Full-Text Search

BM25 Full-Text Search
BM25F Field-Weighted
Snippet Highlighting
GIN Index
Phrase, Fuzzy, Prefix
Trigram Similarity (pg_trgm)
Hybrid BM25 + Vector
Multi-Vector MaxSim (ColBERT)
Use Cases
SQL Reference

BM25 Full-Text Search

BM25 (Best Match 25) is the gold-standard keyword relevance algorithm used by Elasticsearch, Lucene, and Solr. Absolute DB implements BM25 natively in the SQL engine with SIMD-accelerated token matching — no plugins, no extensions, no external search infrastructure.

BM25 scores each document by term frequency (how often the query term appears), inverse document frequency (how rare the term is across the corpus), and document length normalisation. The result is a relevance score that ranks documents by how well they match the query.

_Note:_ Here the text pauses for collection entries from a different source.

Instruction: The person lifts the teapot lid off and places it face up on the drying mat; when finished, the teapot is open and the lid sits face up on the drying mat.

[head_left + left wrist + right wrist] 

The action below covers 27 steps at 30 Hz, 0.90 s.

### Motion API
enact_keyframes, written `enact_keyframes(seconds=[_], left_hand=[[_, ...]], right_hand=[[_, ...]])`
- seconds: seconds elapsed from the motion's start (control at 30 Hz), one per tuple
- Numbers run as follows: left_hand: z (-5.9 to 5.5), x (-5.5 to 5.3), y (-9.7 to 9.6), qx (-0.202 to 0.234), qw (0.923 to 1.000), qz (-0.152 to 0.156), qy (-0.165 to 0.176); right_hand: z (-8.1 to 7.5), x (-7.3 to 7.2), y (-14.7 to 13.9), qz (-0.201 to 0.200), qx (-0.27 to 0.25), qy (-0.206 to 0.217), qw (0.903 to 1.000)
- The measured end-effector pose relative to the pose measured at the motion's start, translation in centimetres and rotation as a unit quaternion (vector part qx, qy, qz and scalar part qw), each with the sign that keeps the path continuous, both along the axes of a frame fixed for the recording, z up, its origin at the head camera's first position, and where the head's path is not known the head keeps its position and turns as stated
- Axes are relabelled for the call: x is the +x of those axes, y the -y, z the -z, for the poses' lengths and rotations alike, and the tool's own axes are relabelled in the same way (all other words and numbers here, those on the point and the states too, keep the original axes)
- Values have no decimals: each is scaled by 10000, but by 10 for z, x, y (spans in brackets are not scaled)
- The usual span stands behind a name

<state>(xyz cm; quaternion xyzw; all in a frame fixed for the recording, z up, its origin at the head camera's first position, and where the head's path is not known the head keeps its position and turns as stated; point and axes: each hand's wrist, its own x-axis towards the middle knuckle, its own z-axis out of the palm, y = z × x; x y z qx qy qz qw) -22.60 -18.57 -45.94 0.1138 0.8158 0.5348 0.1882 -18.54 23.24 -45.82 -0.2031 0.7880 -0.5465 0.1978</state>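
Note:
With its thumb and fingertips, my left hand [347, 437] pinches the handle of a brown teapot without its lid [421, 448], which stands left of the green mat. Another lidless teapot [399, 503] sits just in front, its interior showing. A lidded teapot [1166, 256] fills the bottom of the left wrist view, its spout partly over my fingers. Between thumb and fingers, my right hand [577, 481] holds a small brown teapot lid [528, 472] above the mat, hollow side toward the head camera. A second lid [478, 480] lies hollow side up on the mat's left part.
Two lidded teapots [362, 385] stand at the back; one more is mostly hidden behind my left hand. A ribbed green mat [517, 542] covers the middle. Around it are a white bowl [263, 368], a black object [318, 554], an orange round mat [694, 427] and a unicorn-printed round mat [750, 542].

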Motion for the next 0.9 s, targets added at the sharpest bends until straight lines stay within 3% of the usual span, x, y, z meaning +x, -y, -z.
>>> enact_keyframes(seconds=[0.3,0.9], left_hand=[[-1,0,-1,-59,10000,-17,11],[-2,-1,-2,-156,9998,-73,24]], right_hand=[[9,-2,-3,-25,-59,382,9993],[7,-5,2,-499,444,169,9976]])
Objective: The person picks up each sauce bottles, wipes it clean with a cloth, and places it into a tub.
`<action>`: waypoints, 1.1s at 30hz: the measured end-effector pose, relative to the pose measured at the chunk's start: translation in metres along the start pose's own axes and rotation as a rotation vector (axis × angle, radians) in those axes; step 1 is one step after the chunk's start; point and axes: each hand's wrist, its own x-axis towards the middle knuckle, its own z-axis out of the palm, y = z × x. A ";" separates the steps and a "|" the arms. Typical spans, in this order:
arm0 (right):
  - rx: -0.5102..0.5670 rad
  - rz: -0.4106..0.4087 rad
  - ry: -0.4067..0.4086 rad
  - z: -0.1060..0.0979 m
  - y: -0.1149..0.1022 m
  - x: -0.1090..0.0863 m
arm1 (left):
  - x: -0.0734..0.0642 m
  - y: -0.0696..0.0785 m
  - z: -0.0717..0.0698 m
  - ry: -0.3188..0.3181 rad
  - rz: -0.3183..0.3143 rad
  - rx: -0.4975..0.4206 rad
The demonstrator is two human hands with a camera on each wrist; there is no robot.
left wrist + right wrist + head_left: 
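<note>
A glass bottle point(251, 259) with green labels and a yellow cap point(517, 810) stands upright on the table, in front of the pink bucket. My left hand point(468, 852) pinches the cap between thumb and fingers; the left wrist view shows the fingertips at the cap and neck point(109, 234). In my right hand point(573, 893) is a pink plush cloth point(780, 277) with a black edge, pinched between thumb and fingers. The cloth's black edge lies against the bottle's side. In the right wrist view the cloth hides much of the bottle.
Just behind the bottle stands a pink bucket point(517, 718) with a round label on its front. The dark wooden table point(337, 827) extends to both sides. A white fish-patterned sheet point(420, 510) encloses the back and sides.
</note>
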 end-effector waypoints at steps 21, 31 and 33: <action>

sql — BM25 full-text search

-- Create a table with a full-text search index
CREATE TABLE articles (
    id        BIGSERIAL PRIMARY KEY,
    title     TEXT NOT NULL,
    body      TEXT NOT NULL,
    author    TEXT,
    published TIMESTAMPTZ DEFAULT now()
);

-- Create a GIN index for full-text search
CREATE INDEX idx_articles_fts
    ON articles USING GIN (to_tsvector('english', title || ' ' || body));

-- BM25 search using the MATCH operator
SELECT id, title, bm25_score(body, 'distributed consensus') AS score
FROM articles
WHERE body MATCH 'distributed consensus'
ORDER BY score DESC
LIMIT 10;

-- Boolean query operators
SELECT id, title
FROM articles
WHERE body MATCH 'consensus AND (raft OR paxos) NOT viewstamped'
ORDER BY bm25_score(body, 'consensus raft paxos') DESC
LIMIT 10;

BM25 Parameters

Parameter	Default	Description
`k1`	1.2	Term frequency saturation. Higher = more weight to repeated terms
`b`	0.75	Length normalisation. 0 = no normalisation, 1 = full normalisation
Language	`'english'`	Stemming/stop-word language. 20+ languages supported

BM25F Field-Weighted Search

BM25F extends BM25 to support multiple fields with independent weights. A match in a high-weight field (e.g., title) contributes more to the relevance score than a match in a lower-weight field (e.g., body). This is essential for product search, document search, and e-commerce catalogues.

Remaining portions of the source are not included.